I would like to begin with the expectations I had prior to my first shift. As mediators, we were very lucky to go through a training program before the launch of the project, the so-called “school”, so to say. We had regular meetings and shared our knowledge about the artists on show with each other, along with discussing them with the exhibition’s curator Iaroslav Volovod. We had previously gained some mediator’s experience at Khodynka Gallery, talked to the mediators employed by the Ural Industrial Biennial of Contemporary Art, and rehearsed a lot… In other words, we constantly discussed the importance of mediation and attempted to develop our own unique “mediator’s identity”. All that helped to establish the following idea in my subconscious: “Everyone knows what kind of mediator you are, everyone will eagerly try to interact with you, and that very special dialogue that everyone is always talking about will inevitably happen”. Even though we also discussed the fact that it may be difficult to instigate a conversation, that people are different and demand a personal approach, inside myself I was pretty certain that there would be no real complications.
Let’s move on from expectations to reality now, and my debut as a mediator. It was a morning shift with me attached to the WDR piece, the installation The Faces of Smell. I tested the work myself a few times, allowing the machine to “sniff me around” to determine the face of my unique smell. Soon after that, I saw a group of visitors approach me, seven people with colored flasks in their hands—their own scents created during a workshop designed by Anna Agurina. Despite the fact that mediation implies dialogue rather than narration of some pre-written texts learnt by heart, I had such a text on my mind (or even a draft, outlining several possible conversation scenarios). I welcomed the group, began the mediation session and realized… That the group was not really into discussing and sharing any ideas with me. I was getting simple answers to my questions, making me feel like I forced the visitors to provide feedback.
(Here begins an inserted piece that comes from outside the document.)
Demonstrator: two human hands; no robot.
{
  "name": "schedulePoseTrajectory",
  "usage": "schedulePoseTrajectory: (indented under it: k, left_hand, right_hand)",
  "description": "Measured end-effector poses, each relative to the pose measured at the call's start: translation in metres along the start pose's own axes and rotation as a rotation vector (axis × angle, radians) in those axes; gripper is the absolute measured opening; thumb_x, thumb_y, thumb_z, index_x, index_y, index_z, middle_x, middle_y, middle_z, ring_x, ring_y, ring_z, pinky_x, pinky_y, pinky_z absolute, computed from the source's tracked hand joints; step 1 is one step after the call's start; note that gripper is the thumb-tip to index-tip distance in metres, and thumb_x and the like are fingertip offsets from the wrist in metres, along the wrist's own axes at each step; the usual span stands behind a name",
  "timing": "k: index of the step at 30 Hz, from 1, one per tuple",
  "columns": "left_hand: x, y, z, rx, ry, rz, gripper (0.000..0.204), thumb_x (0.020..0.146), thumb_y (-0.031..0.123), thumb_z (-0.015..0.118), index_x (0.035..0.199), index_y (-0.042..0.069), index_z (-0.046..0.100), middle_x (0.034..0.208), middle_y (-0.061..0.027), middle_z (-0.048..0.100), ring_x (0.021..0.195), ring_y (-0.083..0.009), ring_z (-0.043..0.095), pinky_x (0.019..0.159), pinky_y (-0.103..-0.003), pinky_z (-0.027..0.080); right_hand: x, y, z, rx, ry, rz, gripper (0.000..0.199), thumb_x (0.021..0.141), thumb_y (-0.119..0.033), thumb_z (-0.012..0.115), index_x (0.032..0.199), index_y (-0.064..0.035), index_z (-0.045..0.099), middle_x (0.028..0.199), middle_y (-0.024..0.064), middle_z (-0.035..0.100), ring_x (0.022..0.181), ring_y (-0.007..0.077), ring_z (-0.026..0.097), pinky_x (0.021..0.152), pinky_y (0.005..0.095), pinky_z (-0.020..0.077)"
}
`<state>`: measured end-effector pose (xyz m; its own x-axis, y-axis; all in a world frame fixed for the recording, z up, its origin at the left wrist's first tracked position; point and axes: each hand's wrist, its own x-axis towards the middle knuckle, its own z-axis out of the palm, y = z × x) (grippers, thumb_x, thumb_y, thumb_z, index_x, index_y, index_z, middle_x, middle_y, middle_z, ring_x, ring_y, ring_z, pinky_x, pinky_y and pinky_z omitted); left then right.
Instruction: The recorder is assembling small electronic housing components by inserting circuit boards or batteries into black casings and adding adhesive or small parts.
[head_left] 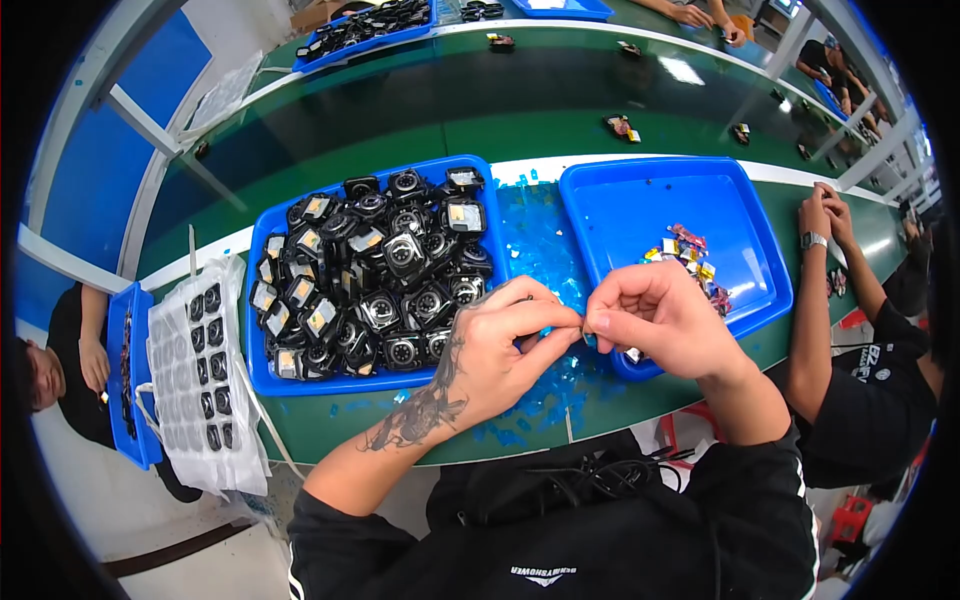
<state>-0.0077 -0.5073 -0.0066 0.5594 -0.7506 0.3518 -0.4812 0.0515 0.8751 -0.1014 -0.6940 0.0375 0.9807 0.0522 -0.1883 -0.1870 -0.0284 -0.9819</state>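
Note:
My left hand (pixel 508 345), with a tattooed wrist, and my right hand (pixel 660 318) meet above the table's near edge, fingertips almost touching. Both are closed in a pinch around something tiny, mostly covered by the fingers; only a bluish bit shows below the right fingertips. To the left, a blue tray (pixel 318 388) is heaped with black watch-like housings (pixel 403 254), square with round, silver-ringed centres. Partly behind my right hand stands a second blue tray (pixel 752 200), with a small pile of electronic parts (pixel 686 243) in red, yellow and white.
Blue film scraps (pixel 540 245) litter the green table between the trays. A white moulded sheet (pixel 180 385) of black housings lies left. Beyond runs a green conveyor belt (pixel 450 115) carrying scattered small parts. Co-workers sit at right (pixel 850 360) and left (pixel 70 350); another's hands (pixel 700 15) show at the back.

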Motion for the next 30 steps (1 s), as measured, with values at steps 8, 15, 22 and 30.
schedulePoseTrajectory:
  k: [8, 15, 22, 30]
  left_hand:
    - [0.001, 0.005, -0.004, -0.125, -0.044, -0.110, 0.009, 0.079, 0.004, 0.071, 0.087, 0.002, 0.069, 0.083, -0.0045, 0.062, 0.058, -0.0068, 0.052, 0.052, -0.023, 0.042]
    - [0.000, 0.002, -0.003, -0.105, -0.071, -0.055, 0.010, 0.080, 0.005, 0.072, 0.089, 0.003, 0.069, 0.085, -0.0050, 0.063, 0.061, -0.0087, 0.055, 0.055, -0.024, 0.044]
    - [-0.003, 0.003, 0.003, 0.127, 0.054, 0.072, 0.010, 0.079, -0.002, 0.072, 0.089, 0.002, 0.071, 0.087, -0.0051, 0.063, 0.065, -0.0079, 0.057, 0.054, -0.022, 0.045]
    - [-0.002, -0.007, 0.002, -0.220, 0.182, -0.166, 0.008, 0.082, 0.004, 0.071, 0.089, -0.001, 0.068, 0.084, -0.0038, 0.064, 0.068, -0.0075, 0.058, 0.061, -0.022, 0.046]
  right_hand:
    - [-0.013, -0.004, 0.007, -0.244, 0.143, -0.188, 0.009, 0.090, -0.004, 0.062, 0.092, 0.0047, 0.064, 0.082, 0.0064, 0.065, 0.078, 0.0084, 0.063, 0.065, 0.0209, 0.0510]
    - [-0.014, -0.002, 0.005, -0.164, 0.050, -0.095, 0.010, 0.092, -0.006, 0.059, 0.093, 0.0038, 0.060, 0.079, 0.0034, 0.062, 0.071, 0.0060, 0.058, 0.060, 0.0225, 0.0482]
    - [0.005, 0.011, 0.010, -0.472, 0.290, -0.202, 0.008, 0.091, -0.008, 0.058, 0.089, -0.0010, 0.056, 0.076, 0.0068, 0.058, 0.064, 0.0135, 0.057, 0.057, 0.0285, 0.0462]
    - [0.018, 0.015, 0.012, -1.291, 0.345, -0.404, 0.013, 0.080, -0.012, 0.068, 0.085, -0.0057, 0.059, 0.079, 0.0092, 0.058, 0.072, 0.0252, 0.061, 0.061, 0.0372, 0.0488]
The group left. As I told them everything I knew, I tried to reflect on the reasons of my mediator’s failure. Why did it happen? Was it my fault? Or the visitors were simply not ready for a dialogue? Perhaps, they had been exhausted before they reached my venue... There were few answers to many questions.
As I continued to contemplate, the second group came. To my surprise, it was an almost complete opposite to the first one: they answered questions using long sentences and the entire group shared opinions with me. Moreover, they asked their own questions regarding not just the work on display, but also my personal vision. “And what do you think?”, asked a girl after sharing her interpretation of the artists’ conceptions articulated by this piece.
Afterwards, I had to work with many totally different groups: large and tiny ones, where there could be ten visitors in some, and just two in others; communicative and unsociable; sharing common and radically opposite viewpoints on the world. We can always draw certain parallels, of course. “Genuine mediation” occurs more often in small groups, for instance, I mean dialogue of that very type that enriches all parties involved in it. Or, to give another example, the presence of children in a group demands more of the mediator’s attention and concentration, as it is still largely prohibited to touch museum items, and someone has to keep an eye on it. But the experience I have acquired cannot be limited to the mediator’s practice alone—it also implied constant communication with colleagues and a lot of experience exchange, which helped me to understand how different all people are. There are more exclusions than regulations in mediation, I believe. And this is why mediators don’t use memorized scripts offering straightforward routes from point A to point B. Somehow, I managed to maintain a conversation with a large group of visitors about utopias and the future of our society in case state control would continue to grow. And vice versa, I failed to build a profound dialogue with a small group, a pair of elderly people who exchanged ideas more vividly with each other than with me. In some groups, children were very active, which made me really nervous, but in other situations, kids listened with much concentration and astonished me with their thoughts and associations, for example, with their descriptions of abstract scents prepared by Sissel Tolaas for this jubilee edition of Art Experiment. The number of possible situations is infinite, and the majority of them will never repeat—making them valuable and unique.
Unfortunately, or luckily, we cannot force a person to engage in a dialogue without their will to do so. Everything we can is to set up a discussion, try to fine-tune the person for it and persuade that each and every opinion matters on its own, there are no fixed frameworks for discussing either a particular artwork or an entire movement. I wish, all museum visitors, not just mediators themselves, grabbed this idea and interpreted our questions as indicators of a genuine desire to learn the viewpoint of a museum visitor, rather test their “knowledge”. Because the core concept of mediation is dialogue, a dialogue that opens the eyes of both the visitor and, to no lesser degree, of the mediator.